> **Problem**
Working from the listing below, set down every line exactly.

> **Stored data**
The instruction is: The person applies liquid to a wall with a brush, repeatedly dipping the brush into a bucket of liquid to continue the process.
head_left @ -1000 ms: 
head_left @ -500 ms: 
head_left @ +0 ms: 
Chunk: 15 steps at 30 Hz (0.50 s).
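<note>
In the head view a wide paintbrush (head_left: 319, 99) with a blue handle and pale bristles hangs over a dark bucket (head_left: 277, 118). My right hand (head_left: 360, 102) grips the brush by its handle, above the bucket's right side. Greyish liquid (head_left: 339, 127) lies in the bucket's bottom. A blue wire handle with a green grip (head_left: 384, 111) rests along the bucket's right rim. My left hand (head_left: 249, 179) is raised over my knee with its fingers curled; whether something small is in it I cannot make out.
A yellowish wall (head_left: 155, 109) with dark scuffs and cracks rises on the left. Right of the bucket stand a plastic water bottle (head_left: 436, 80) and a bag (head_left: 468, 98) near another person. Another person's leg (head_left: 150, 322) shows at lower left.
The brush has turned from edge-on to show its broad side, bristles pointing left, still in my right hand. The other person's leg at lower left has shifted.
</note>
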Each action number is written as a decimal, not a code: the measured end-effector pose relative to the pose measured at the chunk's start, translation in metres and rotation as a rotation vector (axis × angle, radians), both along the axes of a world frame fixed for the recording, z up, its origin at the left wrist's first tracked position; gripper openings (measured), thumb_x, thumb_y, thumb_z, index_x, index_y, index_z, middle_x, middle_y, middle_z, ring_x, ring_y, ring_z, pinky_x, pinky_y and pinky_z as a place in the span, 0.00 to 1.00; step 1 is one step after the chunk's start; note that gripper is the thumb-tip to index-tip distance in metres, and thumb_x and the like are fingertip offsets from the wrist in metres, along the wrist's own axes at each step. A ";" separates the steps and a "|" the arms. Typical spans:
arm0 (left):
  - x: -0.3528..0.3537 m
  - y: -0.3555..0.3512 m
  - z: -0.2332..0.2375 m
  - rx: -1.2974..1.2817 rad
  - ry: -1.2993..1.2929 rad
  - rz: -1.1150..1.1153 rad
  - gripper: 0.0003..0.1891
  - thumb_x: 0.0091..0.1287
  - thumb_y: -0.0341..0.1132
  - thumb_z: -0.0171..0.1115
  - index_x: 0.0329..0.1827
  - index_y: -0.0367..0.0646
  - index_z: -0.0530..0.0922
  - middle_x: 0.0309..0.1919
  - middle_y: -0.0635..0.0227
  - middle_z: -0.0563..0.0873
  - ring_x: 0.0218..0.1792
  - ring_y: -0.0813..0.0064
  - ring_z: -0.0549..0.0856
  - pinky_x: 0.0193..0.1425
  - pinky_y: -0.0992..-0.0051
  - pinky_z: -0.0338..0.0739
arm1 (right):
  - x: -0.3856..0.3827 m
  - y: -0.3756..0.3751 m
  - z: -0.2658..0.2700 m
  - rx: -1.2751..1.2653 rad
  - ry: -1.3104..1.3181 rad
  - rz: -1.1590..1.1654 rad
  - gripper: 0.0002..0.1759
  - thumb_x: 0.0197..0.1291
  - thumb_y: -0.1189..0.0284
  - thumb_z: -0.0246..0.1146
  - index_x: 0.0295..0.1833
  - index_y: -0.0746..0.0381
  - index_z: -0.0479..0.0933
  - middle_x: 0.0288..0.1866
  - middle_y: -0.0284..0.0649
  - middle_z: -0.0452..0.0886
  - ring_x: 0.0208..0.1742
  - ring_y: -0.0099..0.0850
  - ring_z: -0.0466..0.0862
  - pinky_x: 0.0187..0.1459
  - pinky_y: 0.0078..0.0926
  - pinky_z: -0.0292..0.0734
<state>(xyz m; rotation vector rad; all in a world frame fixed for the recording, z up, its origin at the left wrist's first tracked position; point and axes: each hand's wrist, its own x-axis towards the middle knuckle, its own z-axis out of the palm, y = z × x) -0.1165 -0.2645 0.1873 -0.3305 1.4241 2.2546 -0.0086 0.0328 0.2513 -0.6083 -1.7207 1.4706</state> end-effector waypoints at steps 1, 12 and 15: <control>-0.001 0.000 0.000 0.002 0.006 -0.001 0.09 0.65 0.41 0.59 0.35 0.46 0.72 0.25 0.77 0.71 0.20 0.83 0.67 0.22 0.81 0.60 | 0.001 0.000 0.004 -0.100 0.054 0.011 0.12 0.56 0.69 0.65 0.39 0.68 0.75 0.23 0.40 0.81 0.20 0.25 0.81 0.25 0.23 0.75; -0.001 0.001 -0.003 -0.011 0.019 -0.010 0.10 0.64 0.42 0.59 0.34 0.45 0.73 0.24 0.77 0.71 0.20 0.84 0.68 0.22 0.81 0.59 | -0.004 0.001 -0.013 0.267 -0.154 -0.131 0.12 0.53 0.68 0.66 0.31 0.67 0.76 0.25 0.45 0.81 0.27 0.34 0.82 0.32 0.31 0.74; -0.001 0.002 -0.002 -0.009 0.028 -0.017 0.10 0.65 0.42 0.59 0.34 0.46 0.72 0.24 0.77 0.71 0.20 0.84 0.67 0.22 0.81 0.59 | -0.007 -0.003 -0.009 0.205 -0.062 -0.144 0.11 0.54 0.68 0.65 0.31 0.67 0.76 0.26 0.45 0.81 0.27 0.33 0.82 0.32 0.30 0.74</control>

> **Exercise answer**
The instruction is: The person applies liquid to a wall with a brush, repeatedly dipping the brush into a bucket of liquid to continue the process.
head_left @ -1000 ms: 
head_left @ -500 ms: 
head_left @ +0 ms: 
Chunk: 15 steps at 30 Hz (0.50 s).
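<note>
In the head view a wide paintbrush (head_left: 319, 99) with a blue handle and pale bristles hangs over a dark bucket (head_left: 277, 118). My right hand (head_left: 360, 102) grips the brush by its handle, above the bucket's right side. Greyish liquid (head_left: 339, 127) lies in the bucket's bottom. A blue wire handle with a green grip (head_left: 384, 111) rests along the bucket's right rim. My left hand (head_left: 249, 179) is raised over my knee with its fingers curled; whether something small is in it I cannot make out.
A yellowish wall (head_left: 155, 109) with dark scuffs and cracks rises on the left. Right of the bucket stand a plastic water bottle (head_left: 436, 80) and a bag (head_left: 468, 98) near another person. Another person's leg (head_left: 150, 322) shows at lower left.
The brush has turned from edge-on to show its broad side, bristles pointing left, still in my right hand. The other person's leg at lower left has shifted.
</note>
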Each action number is written as a decimal, not a code: the measured end-effector pose relative to the pose measured at the chunk's start, translation in metres and rotation as a rotation vector (axis × angle, radians), both along the axes of a world frame fixed for the recording, z up, its origin at the left wrist's first tracked position; gripper openings (measured), thumb_x, thumb_y, thumb_z, index_x, index_y, index_z, middle_x, middle_y, middle_z, ring_x, ring_y, ring_z, pinky_x, pinky_y and pinky_z as a place in the span, 0.00 to 1.00; step 1 is one step after the chunk's start; note that gripper is the thumb-tip to index-tip distance in metres, and thumb_x and the like are fingertip offsets from the wrist in metres, along the wrist's own axes at each step. A ";" separates the steps and a "|" the arms. Typical spans:
arm0 (left):
  - x: -0.3528..0.3537 m
  - y: -0.3555..0.3512 m
  - z: -0.2332..0.2375 m
  - rx: -1.2974..1.2817 rad
  - ry: -1.2993..1.2929 rad
  - rz: -1.1150..1.1153 rad
  - gripper: 0.0003..0.1891
  - thumb_x: 0.0091..0.1287
  - thumb_y: -0.0341..0.1132
  - thumb_z: -0.0171..0.1115
  - index_x: 0.0329..0.1827
  - index_y: -0.0367..0.0646
  - index_z: -0.0530..0.0922
  - middle_x: 0.0309..0.1919
  - middle_y: -0.0635..0.0227
  - middle_z: -0.0563..0.0873
  - ring_x: 0.0218..0.1792
  - ring_y: -0.0813..0.0064
  - ring_z: -0.0549..0.0856
  - pinky_x: 0.0193..0.1425
  - pinky_y: -0.0992..-0.0051
  - pinky_z: -0.0338..0.0739
arm1 (right):
  - x: -0.3856..0.3827 m
  - y: -0.3756..0.3751 m
  - z: -0.2658..0.2700 m
  - rx: -1.2751..1.2653 rad
  - ry: -1.3104..1.3181 rad
  - rz: -1.1590..1.1654 rad
  - gripper: 0.0002..0.1759
  - thumb_x: 0.0197..0.1291
  - thumb_y: -0.1189..0.0284
  - thumb_z: -0.0246..0.1146
  - index_x: 0.0295..0.1833
  - index_y: -0.0746..0.0381
  - index_z: -0.0479..0.0933
  - middle_x: 0.0288..0.1866
  - middle_y: -0.0284..0.0649
  - middle_z: -0.0452..0.0886
  - ring_x: 0.0208..0.1742
  - ring_y: -0.0099..0.0850
  - ring_z: -0.0466..0.0862
  - pinky_x: 0.0187..0.1459
  - pinky_y: 0.0078..0.0926
  - pinky_z: -0.0292..0.0734
<state>(xyz m; rotation vector rad; all in a world frame fixed for the recording, z up, its origin at the left wrist's first tracked position; point and axes: each hand's wrist, its own x-axis towards the middle knuckle, its own z-axis out of the palm, y = z × x) -0.1165 -0.2645 0.1873 -0.3305 1.4241 2.2546 -0.0086 0.0328 0.2513 -0.6083 -1.7207 1.4706</state> end-effector waypoints at steps 1, 12 and 15: <control>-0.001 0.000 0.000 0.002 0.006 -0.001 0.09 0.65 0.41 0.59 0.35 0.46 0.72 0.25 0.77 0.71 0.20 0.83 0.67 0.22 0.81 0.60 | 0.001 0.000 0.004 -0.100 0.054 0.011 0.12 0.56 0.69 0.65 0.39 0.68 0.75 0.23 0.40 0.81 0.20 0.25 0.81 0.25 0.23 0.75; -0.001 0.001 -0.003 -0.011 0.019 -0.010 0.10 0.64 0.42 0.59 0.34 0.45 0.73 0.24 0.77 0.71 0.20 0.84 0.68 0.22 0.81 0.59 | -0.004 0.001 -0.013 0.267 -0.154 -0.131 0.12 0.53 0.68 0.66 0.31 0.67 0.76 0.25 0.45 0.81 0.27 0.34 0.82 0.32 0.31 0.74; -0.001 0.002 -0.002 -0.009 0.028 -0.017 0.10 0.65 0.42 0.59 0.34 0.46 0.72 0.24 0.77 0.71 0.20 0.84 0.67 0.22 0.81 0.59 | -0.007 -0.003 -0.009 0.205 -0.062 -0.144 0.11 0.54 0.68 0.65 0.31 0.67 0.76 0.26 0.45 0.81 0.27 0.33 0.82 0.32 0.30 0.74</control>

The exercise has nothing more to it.